> **Task objective**: The line containing "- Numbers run" marks the end; copy exactly all lines from the start of the material up to and including it.

- - - -

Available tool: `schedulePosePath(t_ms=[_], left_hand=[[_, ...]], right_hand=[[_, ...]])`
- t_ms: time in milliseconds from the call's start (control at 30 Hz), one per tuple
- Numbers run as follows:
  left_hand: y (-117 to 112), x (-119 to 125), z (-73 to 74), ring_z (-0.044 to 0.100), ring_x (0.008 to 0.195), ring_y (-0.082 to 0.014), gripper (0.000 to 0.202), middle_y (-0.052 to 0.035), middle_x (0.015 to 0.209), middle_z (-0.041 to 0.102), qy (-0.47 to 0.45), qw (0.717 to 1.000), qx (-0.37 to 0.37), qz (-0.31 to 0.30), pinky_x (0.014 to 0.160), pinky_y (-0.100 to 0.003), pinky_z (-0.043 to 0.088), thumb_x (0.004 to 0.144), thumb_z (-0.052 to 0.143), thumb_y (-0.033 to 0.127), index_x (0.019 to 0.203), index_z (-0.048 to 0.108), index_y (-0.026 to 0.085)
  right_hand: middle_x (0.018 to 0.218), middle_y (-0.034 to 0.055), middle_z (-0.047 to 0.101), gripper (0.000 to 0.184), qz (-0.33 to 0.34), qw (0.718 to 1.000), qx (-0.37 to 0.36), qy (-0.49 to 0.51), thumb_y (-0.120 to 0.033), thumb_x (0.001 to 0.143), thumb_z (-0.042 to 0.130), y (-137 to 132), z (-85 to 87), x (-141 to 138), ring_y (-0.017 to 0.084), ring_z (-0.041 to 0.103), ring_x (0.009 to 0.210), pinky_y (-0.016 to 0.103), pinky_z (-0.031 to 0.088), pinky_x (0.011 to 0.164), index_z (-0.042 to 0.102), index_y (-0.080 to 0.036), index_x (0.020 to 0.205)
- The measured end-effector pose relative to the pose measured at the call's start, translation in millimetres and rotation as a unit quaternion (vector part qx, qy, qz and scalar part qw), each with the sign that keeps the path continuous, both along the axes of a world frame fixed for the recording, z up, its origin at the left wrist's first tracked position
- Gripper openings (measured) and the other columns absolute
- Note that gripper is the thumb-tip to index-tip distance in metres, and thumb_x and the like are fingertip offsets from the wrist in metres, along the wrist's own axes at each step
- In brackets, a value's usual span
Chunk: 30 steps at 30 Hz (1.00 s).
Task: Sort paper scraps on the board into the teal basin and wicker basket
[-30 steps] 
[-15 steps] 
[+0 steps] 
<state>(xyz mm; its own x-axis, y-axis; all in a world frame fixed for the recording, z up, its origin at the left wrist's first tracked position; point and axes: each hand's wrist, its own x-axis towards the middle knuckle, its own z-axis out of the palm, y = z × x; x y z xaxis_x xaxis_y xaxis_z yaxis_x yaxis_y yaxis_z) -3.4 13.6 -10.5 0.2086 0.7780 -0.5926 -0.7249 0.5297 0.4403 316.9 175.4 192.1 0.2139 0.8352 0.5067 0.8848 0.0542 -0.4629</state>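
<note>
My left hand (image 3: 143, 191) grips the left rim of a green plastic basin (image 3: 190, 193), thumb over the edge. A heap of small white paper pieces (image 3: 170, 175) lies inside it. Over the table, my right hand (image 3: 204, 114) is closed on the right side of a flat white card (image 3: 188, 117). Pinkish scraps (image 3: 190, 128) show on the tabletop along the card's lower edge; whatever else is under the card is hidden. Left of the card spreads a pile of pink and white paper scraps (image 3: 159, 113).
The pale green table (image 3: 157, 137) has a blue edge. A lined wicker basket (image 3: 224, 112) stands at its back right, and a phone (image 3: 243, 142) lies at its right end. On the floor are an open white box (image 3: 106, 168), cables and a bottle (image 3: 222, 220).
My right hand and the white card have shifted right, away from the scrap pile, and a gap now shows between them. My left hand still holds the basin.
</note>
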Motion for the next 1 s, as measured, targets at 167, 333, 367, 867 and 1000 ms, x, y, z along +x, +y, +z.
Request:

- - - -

> **Result for this exercise**:
Available tool: `schedulePosePath(t_ms=[_], left_hand=[[_, ...]], right_hand=[[_, ...]])`
- t_ms: time in milliseconds from the call's start (control at 30 Hz), one per tuple
- Numbers run as follows:

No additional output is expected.